Why you are not an ally

Thursday, July 23

By Lucy Kibwota

Many people who are sympathetic with the plights of black people, LGTQIA (lesbian, gay, trans, queer, intersex, and asexual) and other marginalized groups consider themselves an ally, but they are not.

First things first. We must begin with the question "what is an ally?". An ally is someone who does not fit in the contexts of a marginalized group, but fights alongside them even if their struggles doesn't necessarily have any negative impact on their own life. People of color are often lumped in together although their struggles may be very different, some groups are viewed as "better". If you have any privileges you have to understand them. LGBTQIA people in marginalized group hold even less privilege, in that case a CIS-het person of the same group can include them in their fight and become an ally.

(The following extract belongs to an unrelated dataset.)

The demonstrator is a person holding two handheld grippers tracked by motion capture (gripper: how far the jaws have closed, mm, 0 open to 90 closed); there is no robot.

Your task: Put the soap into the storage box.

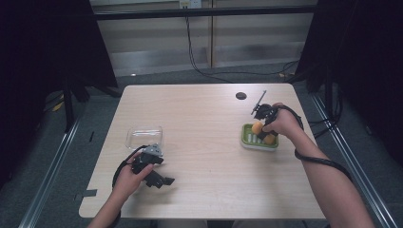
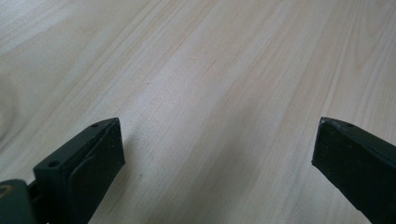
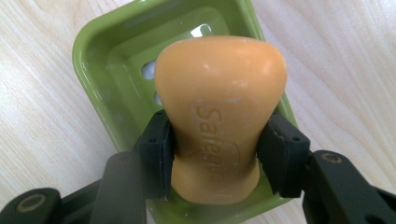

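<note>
An orange bar of soap (image 3: 219, 107) with embossed lettering is pinched at its waist by my right gripper (image 3: 215, 158), whose black pads press on both sides. The soap hangs just over a green soap dish (image 3: 100, 56) with holes in its floor. From above, the soap (image 1: 257, 127) and the green soap dish (image 1: 248, 141) sit at the table's right, under my right gripper (image 1: 264, 132). My left gripper (image 1: 161, 181) rests near the front left of the table, its jaws wide apart over bare wood, as the left gripper (image 2: 217, 154) view confirms.
A clear plastic lid or container (image 1: 144, 136) lies just beyond the left hand. A small dark round spot (image 1: 241, 95) marks the tabletop at the far right. Cables trail from both grippers. Black curtains flank the table.
</note>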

You thinking that something is wrong is not being an ally, it's just you thinking that something is wrong. You actually have to do something otherwise you risk being a person who engages in performative allyship. This type of allyship has been making its rounds among big companies in feigned support of the black lives matter movement. This is when big companies make anti-racist statements but at the same time do not hire POC (people of color), or treat them badly in comparison to their Caucasian counterparts. Performative allyship is when you voice your so called allyship - by lying or not telling the whole truth about your actions. "Don't talk about it, be about it." You cannot, for example, claim to be an ally for black lives matter if you are white but do not know any black people. In that case you are against the injustice, but you are not an ally. How come you haven't made space in your life for the people you fight for? Also, if you openly have to declare that you are an ally, chances are that you're not. Actions, not words.

Putting a picture of a rainbow on your social media in support for trans people is not enough, being an ally means daily work. It means that if you are in a position of power you de-centralize yourself and instead amplify the voices of the oppressed - and learn how to take criticism. You cannot possibly be an ally and offensive at the same time. Listen.

An ally doesn't rely on other people to tell them about their struggles as part of a marginalized group - they do actual research. Relying on someone to be your manual and educator is tiring and sometimes traumatic for that person.

If your aren't doing anything and only agreeing that things are bad, I hate to break it to you - you are not an ally.